Cyber criminals actively target Microsoft 365 because of its widespread global use and privileged access to servers, data, and administrative users. IT leaders assume that Microsoft’s built-in tools are sufficient to protect their 365 tenant against today’s advanced persistent threats. Protecting mission-critical data is paramount, but you may lack the staff or skills to minimize your Microsoft 365 attack surface. Netsurion’s Managed Threat Protection platform blocks threats, enhances visibility, and prevents attackers from exploiting your Microsoft 365 tenant.

Utilize the checklist below to ensure you are doing all you can to protect this important application.

Step 1: Basic Security Considerations

  • Do you store valuable logs beyond the 7-day archive that Microsoft provides?
  • Are you using Active Directory Federation Services (ADFS) instead of the safer Azure Active Directory (AAD)?
  • Are you protecting sensitive data found in Microsoft OneDrive, SharePoint, and Teams?
  • Can you identify any emails with malware or phishing attempts?
  • Have you identified high risk privileged user accounts for increased monitoring and security?
  • Do you have single console visibility across Microsoft 365 for all your infrastructure and assets?

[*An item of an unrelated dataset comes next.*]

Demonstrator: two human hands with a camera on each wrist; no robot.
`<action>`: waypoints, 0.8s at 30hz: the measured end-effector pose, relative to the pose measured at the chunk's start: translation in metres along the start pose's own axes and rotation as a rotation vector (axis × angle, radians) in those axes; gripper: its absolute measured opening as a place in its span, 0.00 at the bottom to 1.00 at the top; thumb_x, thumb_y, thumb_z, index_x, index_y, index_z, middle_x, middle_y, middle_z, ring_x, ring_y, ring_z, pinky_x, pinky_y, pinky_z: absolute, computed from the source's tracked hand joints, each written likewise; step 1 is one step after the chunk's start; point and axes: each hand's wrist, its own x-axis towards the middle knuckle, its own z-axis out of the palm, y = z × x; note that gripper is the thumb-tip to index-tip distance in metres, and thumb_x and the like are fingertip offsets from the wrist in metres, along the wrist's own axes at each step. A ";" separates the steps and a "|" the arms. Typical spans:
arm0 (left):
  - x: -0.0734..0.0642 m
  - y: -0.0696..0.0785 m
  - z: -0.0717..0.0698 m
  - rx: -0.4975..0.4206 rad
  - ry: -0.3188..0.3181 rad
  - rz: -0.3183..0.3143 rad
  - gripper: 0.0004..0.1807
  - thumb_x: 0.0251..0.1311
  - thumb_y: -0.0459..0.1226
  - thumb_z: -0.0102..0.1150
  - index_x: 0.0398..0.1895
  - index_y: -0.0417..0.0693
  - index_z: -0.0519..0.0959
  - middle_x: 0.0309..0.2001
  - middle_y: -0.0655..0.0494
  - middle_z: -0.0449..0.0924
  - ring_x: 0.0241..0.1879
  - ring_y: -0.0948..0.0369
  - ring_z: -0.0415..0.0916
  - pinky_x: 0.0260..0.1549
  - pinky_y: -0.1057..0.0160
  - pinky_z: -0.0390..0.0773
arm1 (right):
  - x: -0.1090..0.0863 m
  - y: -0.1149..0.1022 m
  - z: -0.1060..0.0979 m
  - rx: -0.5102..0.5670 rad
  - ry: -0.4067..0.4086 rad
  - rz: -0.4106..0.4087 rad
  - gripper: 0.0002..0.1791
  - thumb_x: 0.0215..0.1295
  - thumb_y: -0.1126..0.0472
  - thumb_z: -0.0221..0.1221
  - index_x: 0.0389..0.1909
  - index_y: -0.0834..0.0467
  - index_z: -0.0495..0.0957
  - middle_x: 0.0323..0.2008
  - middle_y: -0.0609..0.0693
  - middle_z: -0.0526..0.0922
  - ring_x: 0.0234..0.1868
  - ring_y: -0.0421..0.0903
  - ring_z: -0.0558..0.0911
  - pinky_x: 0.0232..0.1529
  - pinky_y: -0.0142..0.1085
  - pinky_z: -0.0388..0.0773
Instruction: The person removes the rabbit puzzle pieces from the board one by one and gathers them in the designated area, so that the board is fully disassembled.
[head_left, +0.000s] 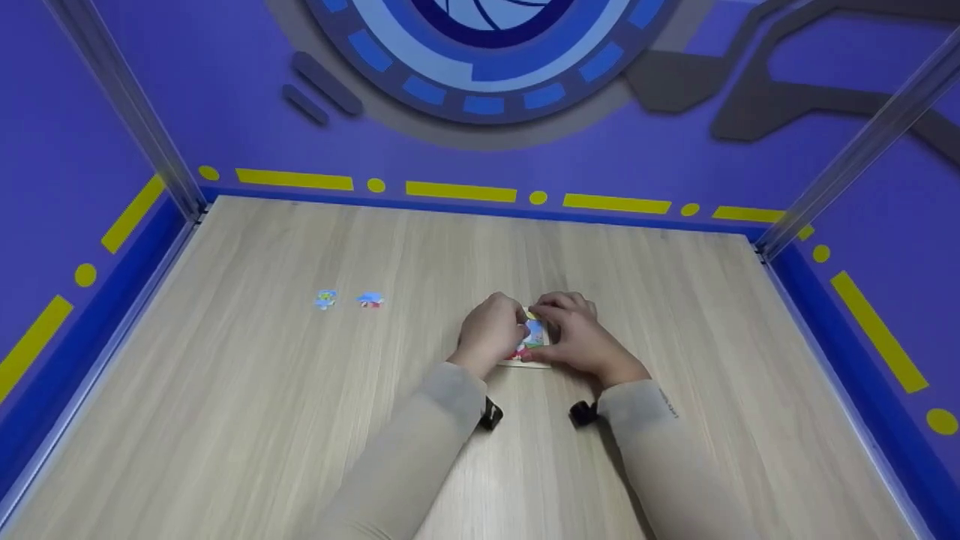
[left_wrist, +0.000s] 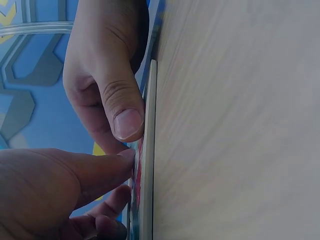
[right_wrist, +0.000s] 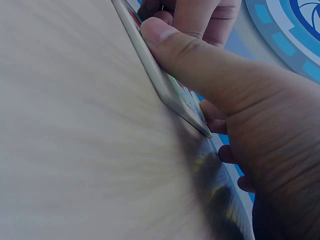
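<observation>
A small jigsaw puzzle board [head_left: 535, 334] with a pale rim and a colourful picture lies on the table between both hands. My right hand [head_left: 583, 341] spans its right side, gripping it with the thumb at the near edge and fingers toward the far edge. In the right wrist view, that thumb [right_wrist: 200, 62] rests over the pale rim. From the left, my left hand [head_left: 489, 332] reaches over the board with bent fingers. Its thumb [left_wrist: 102, 172] meets the picture surface in the left wrist view; I cannot tell whether a piece is between its fingertips.
Two loose puzzle pieces lie apart at the left: a blue, yellow and green one [head_left: 325, 299] and a blue and red one [head_left: 370, 300]. The wood-grain table [head_left: 247, 390] is bordered by purple-blue panels [head_left: 225, 120] at the back and sides.
</observation>
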 end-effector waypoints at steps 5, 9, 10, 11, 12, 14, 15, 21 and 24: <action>0.000 0.001 0.000 0.020 0.000 0.008 0.09 0.77 0.41 0.72 0.52 0.49 0.93 0.58 0.54 0.91 0.56 0.54 0.89 0.59 0.51 0.88 | 0.000 0.000 0.000 -0.004 0.006 -0.010 0.48 0.58 0.35 0.84 0.73 0.58 0.84 0.73 0.56 0.81 0.77 0.60 0.71 0.80 0.63 0.57; -0.001 0.002 0.000 0.028 -0.010 0.011 0.07 0.78 0.40 0.71 0.50 0.50 0.91 0.57 0.55 0.90 0.54 0.55 0.89 0.58 0.52 0.88 | -0.001 0.000 0.000 -0.001 0.008 -0.013 0.48 0.58 0.36 0.84 0.73 0.59 0.84 0.73 0.56 0.81 0.76 0.60 0.71 0.80 0.63 0.57; -0.001 0.002 0.000 0.027 -0.012 0.011 0.06 0.78 0.40 0.71 0.50 0.50 0.91 0.56 0.55 0.90 0.53 0.55 0.89 0.57 0.52 0.88 | -0.001 0.000 0.000 0.000 0.008 -0.012 0.48 0.58 0.37 0.84 0.73 0.59 0.84 0.73 0.56 0.81 0.76 0.60 0.71 0.79 0.63 0.58; -0.001 0.003 0.000 0.026 -0.013 0.009 0.05 0.78 0.39 0.70 0.49 0.50 0.91 0.56 0.55 0.90 0.53 0.55 0.89 0.57 0.53 0.88 | -0.001 0.000 0.000 0.003 0.009 -0.012 0.48 0.58 0.37 0.85 0.73 0.59 0.84 0.73 0.56 0.81 0.76 0.60 0.71 0.79 0.63 0.58; -0.002 0.003 0.000 0.025 -0.012 0.008 0.05 0.79 0.39 0.70 0.49 0.50 0.91 0.56 0.55 0.90 0.52 0.55 0.89 0.56 0.53 0.88 | -0.001 0.000 0.001 0.004 0.010 -0.012 0.48 0.58 0.38 0.85 0.73 0.59 0.84 0.73 0.56 0.81 0.77 0.60 0.71 0.79 0.63 0.57; -0.002 0.003 0.000 0.035 -0.009 0.009 0.05 0.79 0.38 0.68 0.49 0.50 0.91 0.55 0.56 0.90 0.51 0.56 0.89 0.56 0.53 0.88 | -0.001 0.000 0.001 0.007 0.013 -0.012 0.47 0.58 0.38 0.85 0.73 0.59 0.84 0.73 0.56 0.80 0.77 0.60 0.71 0.79 0.63 0.57; -0.002 0.003 0.001 0.039 -0.006 0.011 0.05 0.80 0.38 0.68 0.49 0.50 0.91 0.55 0.55 0.90 0.51 0.56 0.89 0.56 0.53 0.88 | -0.002 0.000 0.001 0.008 0.014 -0.012 0.47 0.58 0.38 0.85 0.73 0.59 0.84 0.73 0.56 0.80 0.77 0.60 0.71 0.79 0.63 0.57; 0.000 0.003 0.001 0.059 -0.008 0.022 0.07 0.82 0.40 0.65 0.51 0.51 0.90 0.54 0.55 0.89 0.52 0.57 0.88 0.57 0.54 0.88 | -0.001 0.000 0.001 0.012 0.008 -0.006 0.48 0.57 0.38 0.85 0.73 0.59 0.84 0.74 0.56 0.80 0.78 0.61 0.70 0.81 0.62 0.56; 0.001 0.002 0.001 0.033 -0.014 0.015 0.06 0.83 0.40 0.65 0.50 0.51 0.89 0.52 0.56 0.90 0.49 0.58 0.87 0.55 0.54 0.87 | 0.000 0.001 0.002 0.005 0.003 -0.005 0.48 0.58 0.38 0.85 0.74 0.59 0.83 0.74 0.56 0.80 0.78 0.61 0.70 0.81 0.63 0.56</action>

Step 2: Threat Detection and Response

  • Do you have 24/7/365 visibility and monitoring of Microsoft 365 infrastructure?
  • Are you rapidly implementing all Microsoft 365 patches?
  • Are you concerned about Microsoft 365 configuration gaps and human error?
  • Can you detect, block, or quarantine threats impacting Microsoft 365?
  • If you suspect suspicious internal or external threats against your Microsoft 365 tenant, would you know where to start investigating?
  • Have you implemented Microsoft 365 hardening best practices like implementing Microsoft Defender and Multi-Factor Authentication (MFA)?

Step 3: Behavior Analysis and Threat Hunting

  • Are you mapping security operations to the MITRE ATT&CK framework of known threats?
  • Do you proactively threat hunt to find cyber criminals already in your Microsoft 365 infrastructure?
  • Can you detect suspicious behavior wherever it resides: in the cloud, on-premises, or a hybrid?
  • Do you distinguish valid Microsoft PowerShell activity from suspicious ones?
  • Can you perform Geo IP filtering such as undesirable countries or a user with more than one IP address?